In the context of cancer-associated complications, venous thromboembolism (VTE) emerges as a principal cause of mortality. The administration of anti-VEGF therapies has been correlated with increased VTE incidence (Posch et al., 2016), though the precise molecular mechanisms underlying this association remain to be fully elucidated. Mechanistic studies have revealed that bevacizumab administration significantly enhances plasminogen activator inhibitor (PAI-1) expression across multiple compartments, including tumor tissue, plasma, and thrombi. This observation has been further validated in mouse human lung cancer xenograft models, where bevacizumab-induced PAI-1 upregulation promotes VTE formation. Clinical validation through randomized controlled trials has consistently identified a characteristic adverse event profile associated with bevacizumab, predominantly comprising hypertension, proteinuria, hemorrhagic complications, and thrombotic events (Sandler et al., 2004).

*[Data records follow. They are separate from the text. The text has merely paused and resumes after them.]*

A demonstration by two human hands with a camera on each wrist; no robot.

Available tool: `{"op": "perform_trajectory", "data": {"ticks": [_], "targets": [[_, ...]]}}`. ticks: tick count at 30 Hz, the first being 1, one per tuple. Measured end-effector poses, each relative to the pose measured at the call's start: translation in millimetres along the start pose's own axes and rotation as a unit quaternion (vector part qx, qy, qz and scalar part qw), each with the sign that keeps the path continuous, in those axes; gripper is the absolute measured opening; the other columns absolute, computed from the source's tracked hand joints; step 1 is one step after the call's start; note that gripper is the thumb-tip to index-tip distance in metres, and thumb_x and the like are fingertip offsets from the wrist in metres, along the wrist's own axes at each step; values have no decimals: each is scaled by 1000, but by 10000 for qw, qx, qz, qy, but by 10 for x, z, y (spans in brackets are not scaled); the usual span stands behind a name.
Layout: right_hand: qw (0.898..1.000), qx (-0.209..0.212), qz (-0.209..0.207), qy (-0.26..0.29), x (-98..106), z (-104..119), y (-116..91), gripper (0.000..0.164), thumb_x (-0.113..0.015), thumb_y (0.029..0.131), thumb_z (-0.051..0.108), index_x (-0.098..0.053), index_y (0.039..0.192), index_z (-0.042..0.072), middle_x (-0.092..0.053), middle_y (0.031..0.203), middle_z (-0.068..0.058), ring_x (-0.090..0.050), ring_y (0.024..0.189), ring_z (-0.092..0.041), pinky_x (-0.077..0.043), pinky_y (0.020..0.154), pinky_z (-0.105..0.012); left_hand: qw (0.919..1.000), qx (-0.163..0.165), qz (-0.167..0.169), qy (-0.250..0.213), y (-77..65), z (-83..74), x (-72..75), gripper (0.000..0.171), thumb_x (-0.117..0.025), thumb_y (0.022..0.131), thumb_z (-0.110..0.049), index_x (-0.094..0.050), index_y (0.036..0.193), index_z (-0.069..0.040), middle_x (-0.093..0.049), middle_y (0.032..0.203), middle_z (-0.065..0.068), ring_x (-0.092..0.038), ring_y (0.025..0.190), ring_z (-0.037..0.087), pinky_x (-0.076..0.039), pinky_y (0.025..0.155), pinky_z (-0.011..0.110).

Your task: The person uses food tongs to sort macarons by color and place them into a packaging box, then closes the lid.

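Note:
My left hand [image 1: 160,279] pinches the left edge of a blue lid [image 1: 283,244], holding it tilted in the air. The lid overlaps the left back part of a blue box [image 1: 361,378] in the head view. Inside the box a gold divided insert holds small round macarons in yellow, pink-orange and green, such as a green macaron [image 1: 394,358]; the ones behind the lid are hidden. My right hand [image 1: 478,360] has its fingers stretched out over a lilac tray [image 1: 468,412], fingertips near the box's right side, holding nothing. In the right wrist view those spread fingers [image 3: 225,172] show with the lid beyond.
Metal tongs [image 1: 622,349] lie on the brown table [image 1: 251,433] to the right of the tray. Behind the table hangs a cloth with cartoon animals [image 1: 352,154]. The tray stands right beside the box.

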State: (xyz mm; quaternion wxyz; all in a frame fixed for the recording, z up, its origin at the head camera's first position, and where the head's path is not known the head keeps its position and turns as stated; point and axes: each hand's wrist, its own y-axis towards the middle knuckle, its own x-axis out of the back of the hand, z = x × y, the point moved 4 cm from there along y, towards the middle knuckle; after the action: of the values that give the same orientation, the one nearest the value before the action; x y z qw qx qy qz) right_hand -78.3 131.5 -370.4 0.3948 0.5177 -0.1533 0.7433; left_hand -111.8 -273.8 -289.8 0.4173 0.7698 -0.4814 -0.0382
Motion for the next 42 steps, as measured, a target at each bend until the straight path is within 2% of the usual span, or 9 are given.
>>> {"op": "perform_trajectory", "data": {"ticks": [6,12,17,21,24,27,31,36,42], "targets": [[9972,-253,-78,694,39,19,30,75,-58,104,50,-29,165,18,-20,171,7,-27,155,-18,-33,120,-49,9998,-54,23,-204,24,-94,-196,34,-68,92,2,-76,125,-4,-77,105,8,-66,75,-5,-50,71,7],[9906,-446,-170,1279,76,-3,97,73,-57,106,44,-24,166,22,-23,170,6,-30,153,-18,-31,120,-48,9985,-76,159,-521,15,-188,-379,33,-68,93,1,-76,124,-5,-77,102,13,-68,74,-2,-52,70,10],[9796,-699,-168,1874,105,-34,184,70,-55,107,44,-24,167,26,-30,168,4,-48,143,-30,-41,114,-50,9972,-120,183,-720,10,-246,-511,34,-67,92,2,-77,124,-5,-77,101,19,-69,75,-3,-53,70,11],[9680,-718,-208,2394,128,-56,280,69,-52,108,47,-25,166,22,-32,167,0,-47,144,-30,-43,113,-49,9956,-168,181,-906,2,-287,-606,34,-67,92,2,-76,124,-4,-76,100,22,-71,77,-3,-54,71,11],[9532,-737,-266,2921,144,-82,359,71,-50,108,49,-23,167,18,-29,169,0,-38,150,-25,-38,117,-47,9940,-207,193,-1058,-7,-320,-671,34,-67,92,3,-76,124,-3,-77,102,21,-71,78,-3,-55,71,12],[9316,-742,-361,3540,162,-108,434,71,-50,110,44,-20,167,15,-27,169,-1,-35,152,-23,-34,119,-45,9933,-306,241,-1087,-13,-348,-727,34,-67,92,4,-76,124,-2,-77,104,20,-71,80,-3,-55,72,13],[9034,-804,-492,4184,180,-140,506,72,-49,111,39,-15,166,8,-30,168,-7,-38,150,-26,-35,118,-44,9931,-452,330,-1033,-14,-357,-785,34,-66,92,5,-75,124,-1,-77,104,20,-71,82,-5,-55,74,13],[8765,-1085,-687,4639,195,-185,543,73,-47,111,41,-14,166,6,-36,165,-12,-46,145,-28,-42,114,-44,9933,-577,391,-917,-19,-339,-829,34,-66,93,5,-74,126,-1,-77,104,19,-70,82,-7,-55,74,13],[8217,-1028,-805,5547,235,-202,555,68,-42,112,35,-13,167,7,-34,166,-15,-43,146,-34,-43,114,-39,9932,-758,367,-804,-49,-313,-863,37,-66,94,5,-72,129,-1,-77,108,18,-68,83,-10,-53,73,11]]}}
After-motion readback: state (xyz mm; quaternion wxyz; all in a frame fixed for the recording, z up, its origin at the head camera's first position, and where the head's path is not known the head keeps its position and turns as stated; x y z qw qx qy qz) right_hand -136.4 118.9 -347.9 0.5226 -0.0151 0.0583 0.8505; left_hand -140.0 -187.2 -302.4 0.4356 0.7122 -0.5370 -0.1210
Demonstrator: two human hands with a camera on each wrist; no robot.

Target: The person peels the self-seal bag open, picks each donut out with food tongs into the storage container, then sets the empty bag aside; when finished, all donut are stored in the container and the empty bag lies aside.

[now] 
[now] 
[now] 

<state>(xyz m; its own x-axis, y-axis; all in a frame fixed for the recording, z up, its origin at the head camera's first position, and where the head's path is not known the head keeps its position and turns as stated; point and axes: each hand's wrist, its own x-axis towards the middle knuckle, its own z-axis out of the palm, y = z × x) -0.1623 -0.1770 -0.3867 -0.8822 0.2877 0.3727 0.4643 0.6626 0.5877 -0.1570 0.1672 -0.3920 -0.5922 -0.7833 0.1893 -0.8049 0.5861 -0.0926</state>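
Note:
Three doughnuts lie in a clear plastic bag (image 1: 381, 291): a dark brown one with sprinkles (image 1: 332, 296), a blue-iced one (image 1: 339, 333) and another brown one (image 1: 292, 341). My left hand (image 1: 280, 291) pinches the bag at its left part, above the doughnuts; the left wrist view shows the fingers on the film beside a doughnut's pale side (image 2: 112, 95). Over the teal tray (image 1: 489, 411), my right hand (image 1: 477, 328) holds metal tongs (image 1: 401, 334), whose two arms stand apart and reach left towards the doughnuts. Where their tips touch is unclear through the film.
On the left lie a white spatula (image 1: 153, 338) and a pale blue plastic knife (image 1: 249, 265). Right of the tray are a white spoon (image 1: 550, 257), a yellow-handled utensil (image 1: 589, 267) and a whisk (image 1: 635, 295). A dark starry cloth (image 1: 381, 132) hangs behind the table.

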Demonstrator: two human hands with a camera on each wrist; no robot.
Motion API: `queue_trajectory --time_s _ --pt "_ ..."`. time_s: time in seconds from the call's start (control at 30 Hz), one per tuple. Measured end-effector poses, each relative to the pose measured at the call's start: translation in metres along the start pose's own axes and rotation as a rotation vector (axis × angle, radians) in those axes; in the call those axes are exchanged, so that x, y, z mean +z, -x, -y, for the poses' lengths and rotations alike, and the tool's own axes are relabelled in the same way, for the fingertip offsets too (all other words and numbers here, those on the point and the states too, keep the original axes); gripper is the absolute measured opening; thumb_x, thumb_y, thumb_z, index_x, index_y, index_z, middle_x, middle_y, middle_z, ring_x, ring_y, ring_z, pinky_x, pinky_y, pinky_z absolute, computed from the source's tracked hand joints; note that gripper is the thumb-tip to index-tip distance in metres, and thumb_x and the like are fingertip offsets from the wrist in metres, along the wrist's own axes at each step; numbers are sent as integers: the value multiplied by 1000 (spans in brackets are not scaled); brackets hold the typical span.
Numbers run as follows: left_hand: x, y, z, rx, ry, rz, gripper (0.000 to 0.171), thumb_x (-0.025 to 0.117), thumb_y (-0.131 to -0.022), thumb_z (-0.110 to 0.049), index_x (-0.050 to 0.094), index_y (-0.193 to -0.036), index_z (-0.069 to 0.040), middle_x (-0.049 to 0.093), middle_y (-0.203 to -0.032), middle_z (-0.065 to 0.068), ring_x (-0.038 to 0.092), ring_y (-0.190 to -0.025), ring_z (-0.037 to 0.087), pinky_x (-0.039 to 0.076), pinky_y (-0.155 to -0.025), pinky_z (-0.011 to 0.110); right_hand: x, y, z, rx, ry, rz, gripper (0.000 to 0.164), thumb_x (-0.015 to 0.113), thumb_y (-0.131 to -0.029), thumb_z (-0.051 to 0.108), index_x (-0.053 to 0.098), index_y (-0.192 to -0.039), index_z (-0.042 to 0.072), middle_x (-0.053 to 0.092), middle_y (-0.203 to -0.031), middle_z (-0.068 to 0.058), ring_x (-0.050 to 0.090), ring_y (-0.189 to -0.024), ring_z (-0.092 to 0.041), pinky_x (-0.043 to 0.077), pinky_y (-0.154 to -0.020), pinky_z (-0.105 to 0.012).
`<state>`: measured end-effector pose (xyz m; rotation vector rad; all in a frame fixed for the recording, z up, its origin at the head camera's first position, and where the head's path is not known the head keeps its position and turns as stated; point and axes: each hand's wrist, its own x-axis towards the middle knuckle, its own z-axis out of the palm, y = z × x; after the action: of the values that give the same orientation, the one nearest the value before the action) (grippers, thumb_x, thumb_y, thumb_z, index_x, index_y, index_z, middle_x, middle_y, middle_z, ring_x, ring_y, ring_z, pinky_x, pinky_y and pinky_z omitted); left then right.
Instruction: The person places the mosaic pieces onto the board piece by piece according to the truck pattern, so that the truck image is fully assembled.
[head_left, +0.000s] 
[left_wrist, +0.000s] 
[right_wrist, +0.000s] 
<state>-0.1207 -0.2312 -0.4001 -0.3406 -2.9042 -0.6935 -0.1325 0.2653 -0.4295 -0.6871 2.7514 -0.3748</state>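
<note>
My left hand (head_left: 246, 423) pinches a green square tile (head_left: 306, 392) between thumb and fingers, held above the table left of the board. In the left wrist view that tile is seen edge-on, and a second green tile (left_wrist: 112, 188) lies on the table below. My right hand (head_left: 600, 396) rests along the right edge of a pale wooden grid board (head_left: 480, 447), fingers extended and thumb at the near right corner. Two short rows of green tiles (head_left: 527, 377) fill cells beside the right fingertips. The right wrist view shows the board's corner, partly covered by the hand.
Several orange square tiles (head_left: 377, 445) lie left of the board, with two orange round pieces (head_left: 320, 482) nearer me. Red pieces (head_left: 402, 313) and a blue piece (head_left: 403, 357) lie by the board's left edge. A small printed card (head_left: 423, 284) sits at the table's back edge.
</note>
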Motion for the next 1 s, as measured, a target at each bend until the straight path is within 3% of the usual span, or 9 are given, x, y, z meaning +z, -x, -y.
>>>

Notably, geriatric populations demonstrate heightened susceptibility to thromboembolic and hypertensive complications during anti-angiogenic therapy (Boehm et al., 2010). This vulnerability becomes particularly relevant in the context of long-term adjuvant or maintenance treatment regimens, where the therapeutic benefits of anti-angiogenic agents must be carefully balanced against their cardiovascular risk profile.
Our analysis supports the implementation of a cardiovascular risk-stratified approach to therapeutic selection. For patients with elevated cardiovascular risk profiles, we advocate for preferential utilization of agents demonstrating superior cardiovascular safety characteristics. This strategy holds the potential to significantly reduce the incidence of thrombotic and hypertensive complications while minimizing mortality risk. Furthermore, our findings provide an evidence-based framework to guide clinical decision-making and inform the development of cardiovascular risk-adapted guidelines for targeted therapy optimization.
In this study, we evaluated these anti-angiogenic drugs to compare their risks of hypertension and thrombosis and identified the drug with the fewest side effects. Clinicians can use this information to select drugs with fewer adverse effects based on the patient’s underlying conditions, thereby improving the management of targeted therapy toxicity.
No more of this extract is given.